Other teams of researchers have found links between milk and a range of other diseases and health problems, including insulin-dependant diabetes, heart disease, infertility, and colic in babies. This has fuelled claims that cow's milk is not a natural food for humans.

Michelle Berriedale-Johnson, the editor of Inside Story, a journal for people on a restrictive diet, said: "We are the only mammal that continues to drink milk of any kind after weaning and certainly the only one that drinks the milk of another species. People in the Far East are naturally lactose intolerant, but due to the Americanisation of their diet they are learning to tolerate lactose."

A wide range of cow's milk alternatives are available, including soya, goat's, sheep's, and rice milk, as well as lactose-reduced milk. All are good alternative sources of calcium for those who can't tolerate cow's milk or who wish to reduce their consumption of it. However, some animal milks can also cause allergies. Calcium is also found in sardines, watercress, figs, rhubarb, and many nuts. Fresh fruit and vegetables are a good source, too.

For those adversely affected by milk, such as six-year-old Layla, the effect of the faintest of contacts with dairy produce can be severe: "We first discovered it when I was breast-feeding, and she started getting swollen eyes and eczema. I stopped breast-feeding at eight months and gave her a bottle. She reacted so badly we had to take her to casualty," says Layla's mother.

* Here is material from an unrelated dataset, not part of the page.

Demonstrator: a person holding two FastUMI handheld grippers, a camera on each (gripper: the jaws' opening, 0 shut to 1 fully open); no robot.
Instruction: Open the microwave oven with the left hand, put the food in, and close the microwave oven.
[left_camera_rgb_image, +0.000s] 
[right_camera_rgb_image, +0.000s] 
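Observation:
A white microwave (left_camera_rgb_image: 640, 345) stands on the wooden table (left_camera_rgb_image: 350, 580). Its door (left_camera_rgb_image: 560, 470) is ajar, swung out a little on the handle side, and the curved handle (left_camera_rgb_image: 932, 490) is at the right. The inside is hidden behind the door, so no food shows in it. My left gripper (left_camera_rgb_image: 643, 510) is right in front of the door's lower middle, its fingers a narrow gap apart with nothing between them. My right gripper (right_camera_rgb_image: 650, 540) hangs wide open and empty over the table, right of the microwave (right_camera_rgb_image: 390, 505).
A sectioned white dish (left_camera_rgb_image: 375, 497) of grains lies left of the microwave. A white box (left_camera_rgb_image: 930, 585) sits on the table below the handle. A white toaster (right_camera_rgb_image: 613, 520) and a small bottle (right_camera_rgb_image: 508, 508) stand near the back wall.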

"Unfortunately, as a one-day-old baby in hospital she had been given a bottle of milk, which had sensitised her body. If she hadn't been given that bottle, her reaction would probably not have been so severe. When I gave her the second bottle, after I stopped breast-feeding, she went completely red all over and had a nasty attack.

"At school the children had ice cream for pudding and although Layla eats alone, she later touched a child who had eaten ice cream and then put her finger in her mouth and that was enough to make her throat swell. She had to use her adrenalin kit. She has to take anti-histamines every day and other medication twice a week.

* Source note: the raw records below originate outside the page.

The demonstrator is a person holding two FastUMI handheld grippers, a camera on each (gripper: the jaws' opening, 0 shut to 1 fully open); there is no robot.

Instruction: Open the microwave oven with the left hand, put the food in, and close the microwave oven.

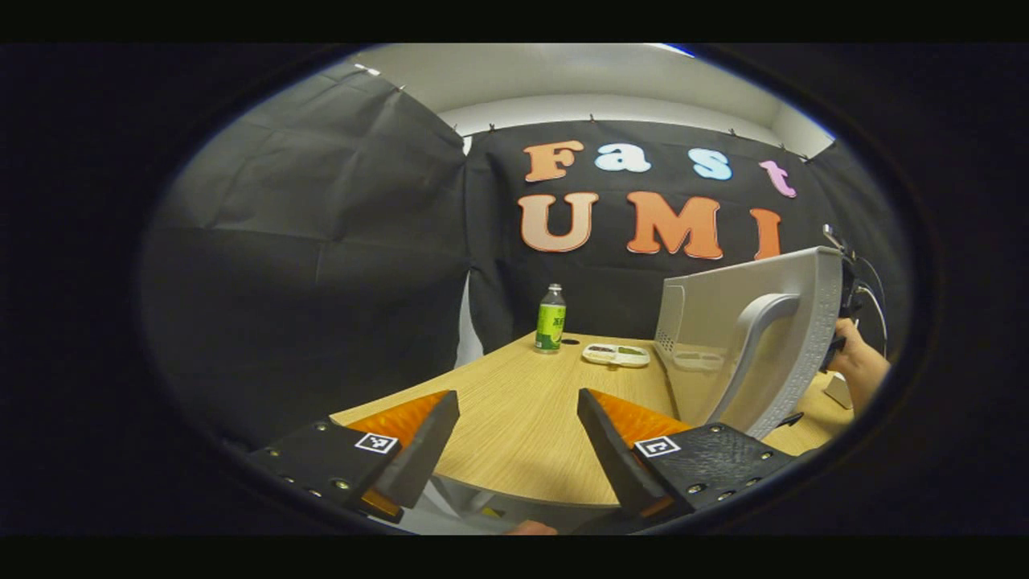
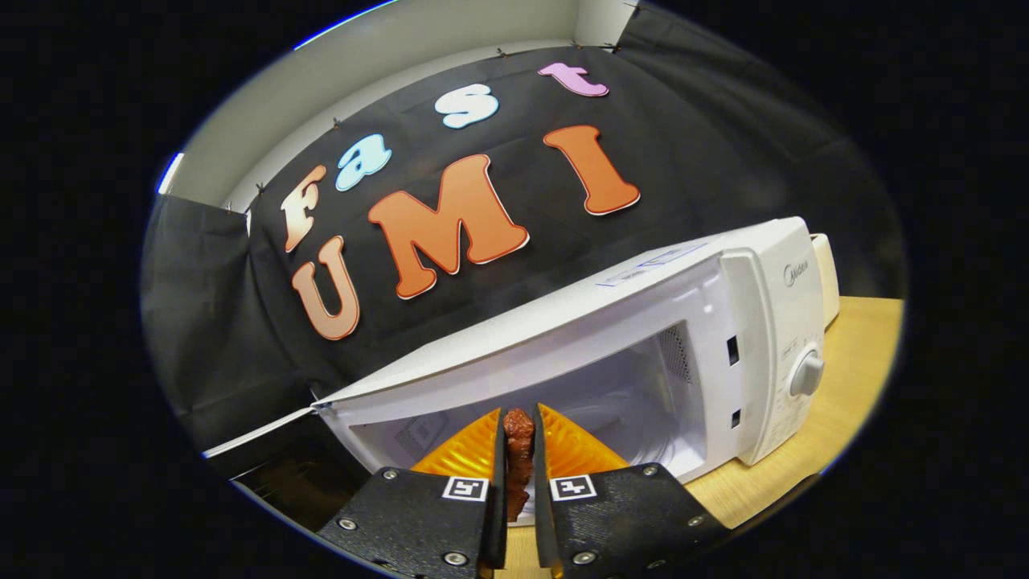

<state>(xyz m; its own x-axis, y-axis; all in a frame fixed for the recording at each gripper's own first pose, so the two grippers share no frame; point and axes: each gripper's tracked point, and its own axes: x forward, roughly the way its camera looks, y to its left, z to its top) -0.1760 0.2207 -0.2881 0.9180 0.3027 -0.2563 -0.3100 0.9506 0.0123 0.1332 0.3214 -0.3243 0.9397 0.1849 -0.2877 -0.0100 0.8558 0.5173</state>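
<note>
White microwave (image 2: 748,322) open, brown food (image 2: 518,450) at doorway

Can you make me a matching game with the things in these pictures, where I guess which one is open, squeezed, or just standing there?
Things:
1. microwave door
2. brown food
3. green bottle
4. left gripper

States:
A. standing upright on the wooden table
B. open, holding nothing
C. swung open
D. pinched between the right gripper fingers, in front of the microwave opening

Pairs: 1-C, 2-D, 3-A, 4-B
</note>
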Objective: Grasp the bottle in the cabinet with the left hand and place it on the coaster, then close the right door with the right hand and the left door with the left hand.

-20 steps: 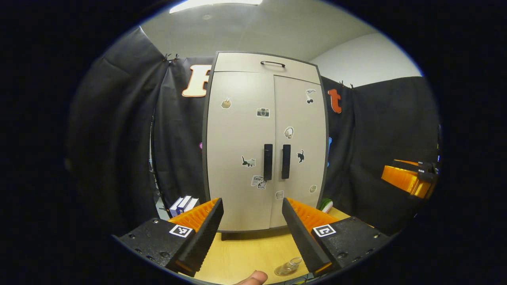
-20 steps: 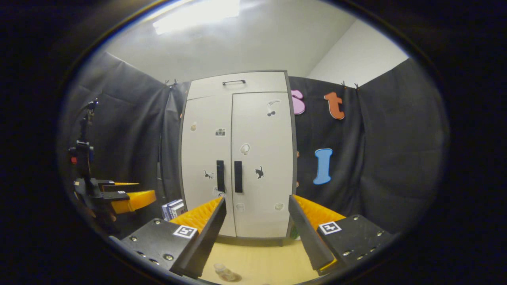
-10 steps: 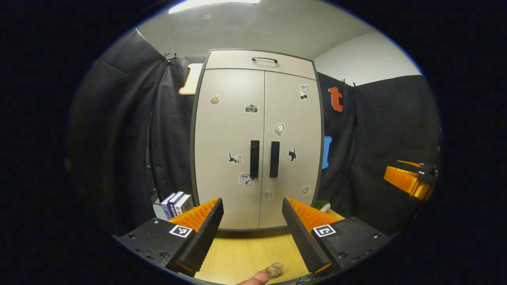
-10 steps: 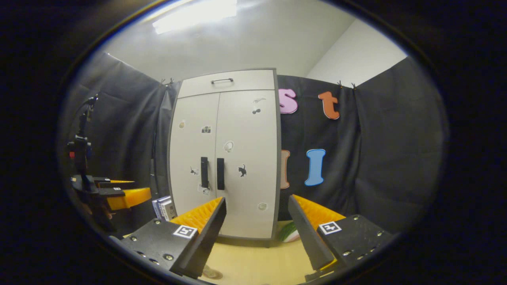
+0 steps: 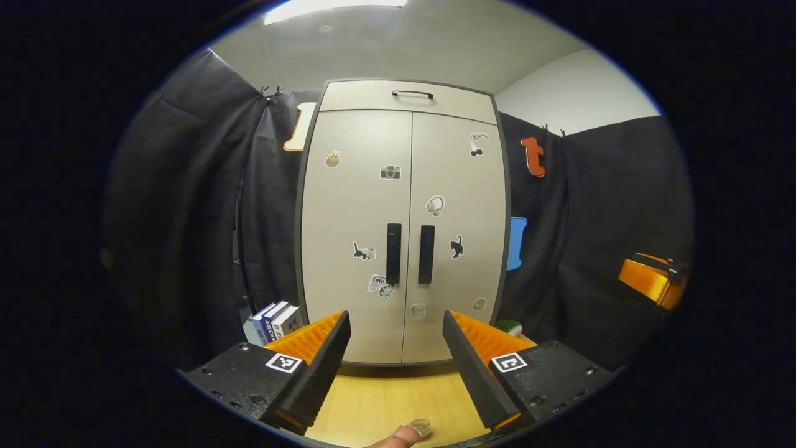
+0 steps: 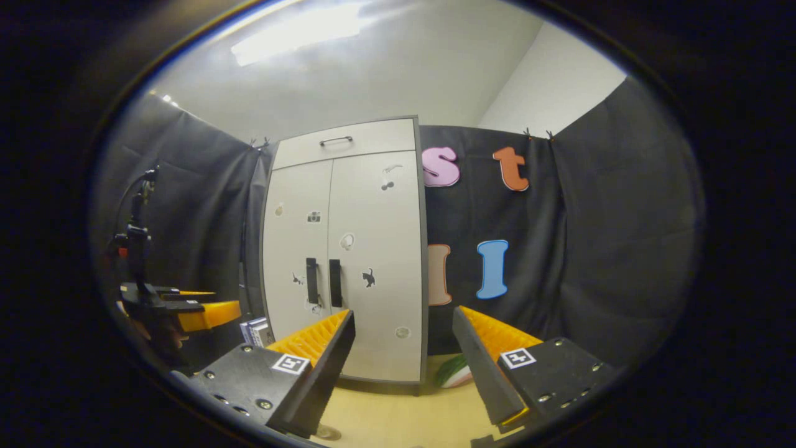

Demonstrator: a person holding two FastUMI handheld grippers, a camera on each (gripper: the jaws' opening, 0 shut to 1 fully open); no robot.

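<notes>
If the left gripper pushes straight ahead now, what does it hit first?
Probably the cabinet: the open left gripper points at its closed doors, low down near the seam, with only bare table between. Depth is unclear.

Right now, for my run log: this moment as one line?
cabinet: both doors shut | bottle: on table | left hand-held gripper: open, empty | right hand-held gripper: open, empty

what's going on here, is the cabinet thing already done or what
A person holds a two-finger gripper in each hand, facing a pale cabinet that stands on a wooden table. Both its doors are shut, the two dark handles side by side. The left gripper and the right gripper are both open, holding nothing and touching nothing. A clear bottle stands on the table near the left gripper; whether a coaster lies under it cannot be told. By how things lie, the job looks about finished.
</notes>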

"One of the problems is that milk seems to be in so many things. We have to be very thorough. We have a separate refrigerator area for Layla and any time we handle dairy products we have to wash our hands to make them what we call Layla-proof. Most sweets are out, and she can't have cakes."

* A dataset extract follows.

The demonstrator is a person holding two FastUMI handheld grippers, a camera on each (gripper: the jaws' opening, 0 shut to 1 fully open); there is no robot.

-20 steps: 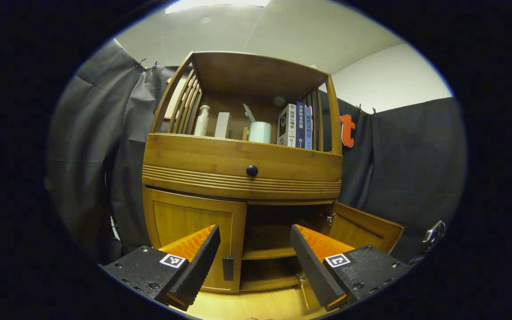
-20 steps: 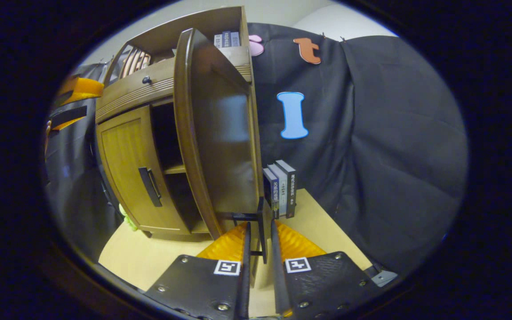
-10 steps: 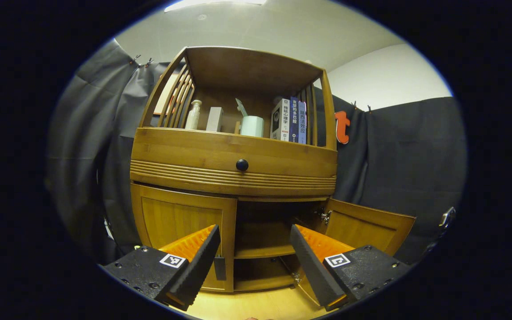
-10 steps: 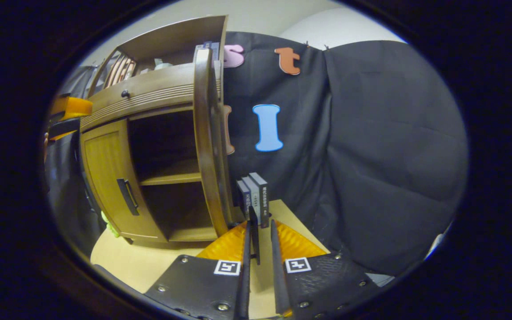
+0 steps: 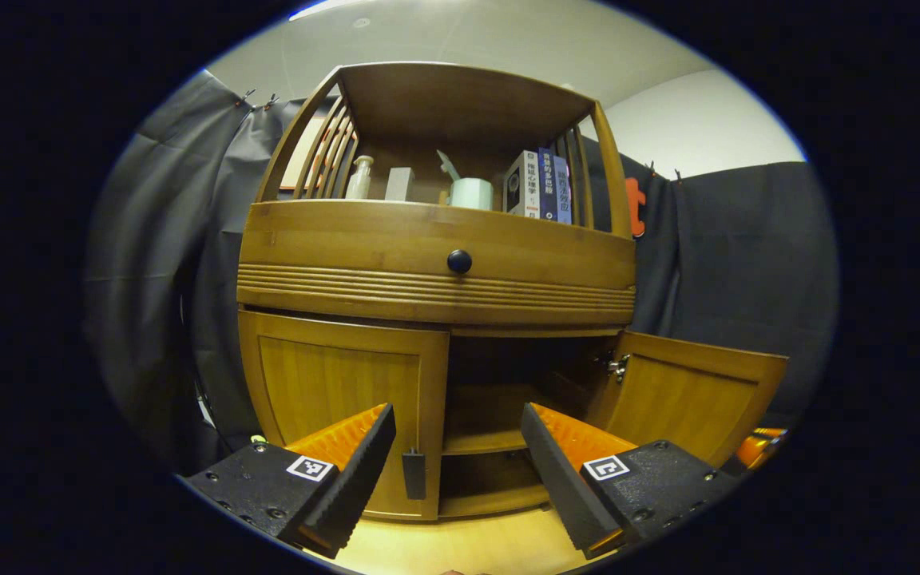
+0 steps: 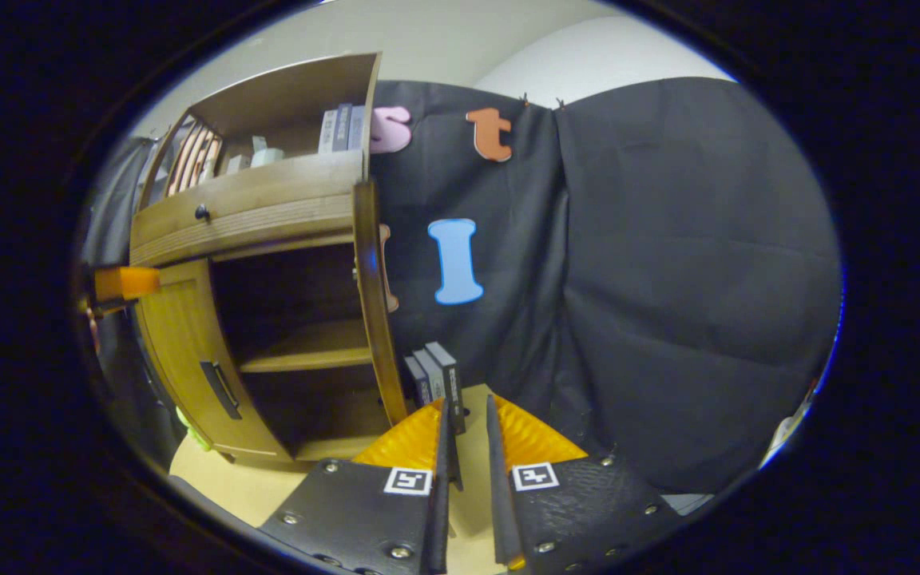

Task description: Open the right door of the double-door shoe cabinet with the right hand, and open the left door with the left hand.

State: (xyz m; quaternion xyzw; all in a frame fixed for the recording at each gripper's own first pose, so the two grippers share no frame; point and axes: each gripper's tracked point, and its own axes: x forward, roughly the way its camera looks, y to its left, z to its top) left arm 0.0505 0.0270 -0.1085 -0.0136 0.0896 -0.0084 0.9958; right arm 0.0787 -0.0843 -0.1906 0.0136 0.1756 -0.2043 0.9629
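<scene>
The wooden shoe cabinet (image 5: 436, 271) fills the left gripper view. Its left door (image 5: 332, 391) is closed, with a dark handle (image 5: 413, 473) near its inner edge. My left gripper (image 5: 458, 419) is open a short way in front of that handle, touching nothing. The right door (image 5: 691, 399) stands wide open, baring two inner shelves. In the right gripper view that door (image 6: 370, 303) appears edge-on. Its dark handle (image 6: 454, 447) stands between the fingers of my right gripper (image 6: 468, 403), which is shut on it.
Three books (image 6: 432, 375) stand on the tabletop just behind the open right door. The drawer above has a round knob (image 5: 458, 261). The top shelf holds a bottle (image 5: 360, 177) and books (image 5: 540, 184). Black cloth walls close in on both sides.
The right door has swung further open, with my right gripper moving along with its handle. My left gripper has come a little nearer the cabinet. The left door has not moved.
</scene>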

American and Finnish researchers have identified a genetic mutation for lactose intolerance that could lead to better tests and new treatments. Dr Leena Peltonen, from the University of California, looked at people from a wide range of backgrounds and found that each of them showed the same mutation in their DNA. "That we found the same DNA variant in all lactose-intolerant people across distant ethnic groups indicates to us that it is very old. We believe that the variant we identified in patients is the original form of the gene that mutated to tolerate milk products when early humans adopted dairy farming," she says. That means, she suggests, that everyone suffered from lactose intolerance at one time.